Ma tutto questo non è solo content marketing? No, il content marketing consiste nel creare contenuti che vendano i prodotti della vostra azienda. Questi includono tipicamente casi di studio, white paper, testimonianze, ecc. L’agente di contenuti per il soft power non include contenuti che cercano di vendere altri prodotti.


Non si tratta di brand building? Sì, è brand building. In effetti, tutto ciò che fate come azienda è costruire (o distruggere) un marchio. Il soft power è un modo per costruire i marchi senza affidarsi completamente al hard power.


Tutti gli agenti che avete citato comportano investimenti significativi. Questo non li rende hard power? No, gli investimenti non sono un fattore di differenziazione tra hard e soft power.
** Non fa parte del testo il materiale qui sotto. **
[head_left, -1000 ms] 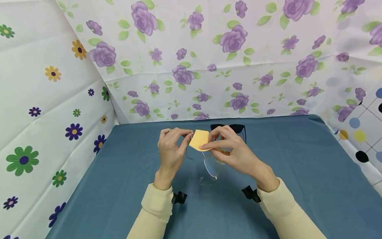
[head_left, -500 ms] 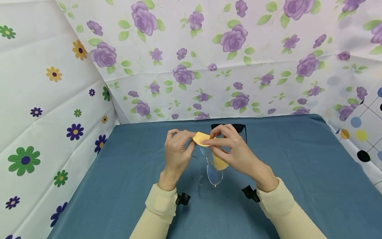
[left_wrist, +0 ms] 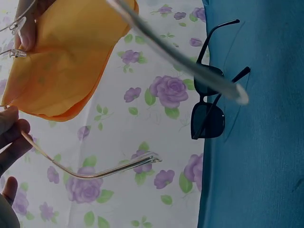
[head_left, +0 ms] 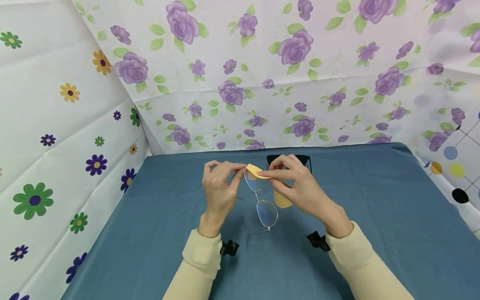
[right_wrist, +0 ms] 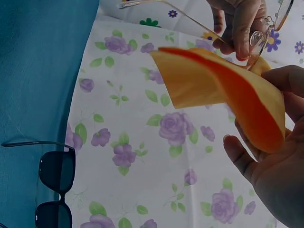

In effetti, il soft power necessita di investimenti (a volte significativi) prima di raggiungere una scala critica.


Quindi posso interrompere tutte le attività di hard power e concentrarmi esclusivamente sul soft power per il mio marchio? No, come abbiamo visto nell’esempio della politica estera, hard power e soft power devono coesistere e non si tratta di una situazione di “o” o “o”. Infatti, sarà estremamente difficile che il soft power sia un fossato senza la presenza dell’hard power.


La creazione di un soft power richiede molto tempo? Sì e no. Il tempo è un fattore decisamente cruciale per raggiungere la scala critica del soft power. La narrazione deve essere diffusa in modo coerente attraverso una combinazione di agenti e ci vuole tempo per creare una certa aderenza. Tuttavia, se si ha fretta, si può acquisire un’entità con un soft power già esistente, come nel caso delle merendine Robinhood.